A Data-Centric Approach to Design and Analysis of a Surface-Inspection System Based on Deep Learning in the Plastic Injection Molding Industry

Abstract

Manufacturers are eager to replace the human inspector with automatic inspection systems to improve the competitive advantage by means of quality. However, some manufacturers have failed to apply the traditional vision system because of constraints in data acquisition and feature extraction. In this paper, we propose an inspection system based on deep learning for a tampon applicator producer that uses the applicator’s structural characteristics for data acquisition and uses state-of-the-art models for object detection and instance segmentation, YOLOv4 and YOLACT for feature extraction, respectively. During the on-site trial test, we experienced some False-Positive (FP) cases and found a possible Type I error. We used a data-centric approach to solve the problem by using two different data pre-processing methods, the Background Removal (BR) and Contrast Limited Adaptive Histogram Equalization (CLAHE).
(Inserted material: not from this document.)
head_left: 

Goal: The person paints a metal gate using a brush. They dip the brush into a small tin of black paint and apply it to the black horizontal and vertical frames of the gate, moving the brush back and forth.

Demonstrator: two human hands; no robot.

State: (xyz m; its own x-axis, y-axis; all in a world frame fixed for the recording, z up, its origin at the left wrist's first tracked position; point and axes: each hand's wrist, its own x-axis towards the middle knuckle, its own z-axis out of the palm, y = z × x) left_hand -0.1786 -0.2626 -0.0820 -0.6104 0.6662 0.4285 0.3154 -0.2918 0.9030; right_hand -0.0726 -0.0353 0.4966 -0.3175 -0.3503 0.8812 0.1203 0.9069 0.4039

We have experimented with analyzing the effect of the methods on the inspection with the self-created dataset. We found that CLAHE increased Recall by 0.1 at the image level, and both CLAHE and BR improved Precision by 0.04–0.06 at the bounding box level. These results support that the data-centric approach might improve the detection rate. However, the data pre-processing techniques deteriorated the metrics used to measure the overall performance, such as F1-score and Average Precision (AP), even though we empirically confirmed that the malfunctions improved. With the detailed analysis of the result, we have found some cases that revealed the ambiguity of the decisions caused by the inconsistency in data annotation. Our research alerts AI practitioners that validating the model based only on the metrics may lead to a wrong conclusion.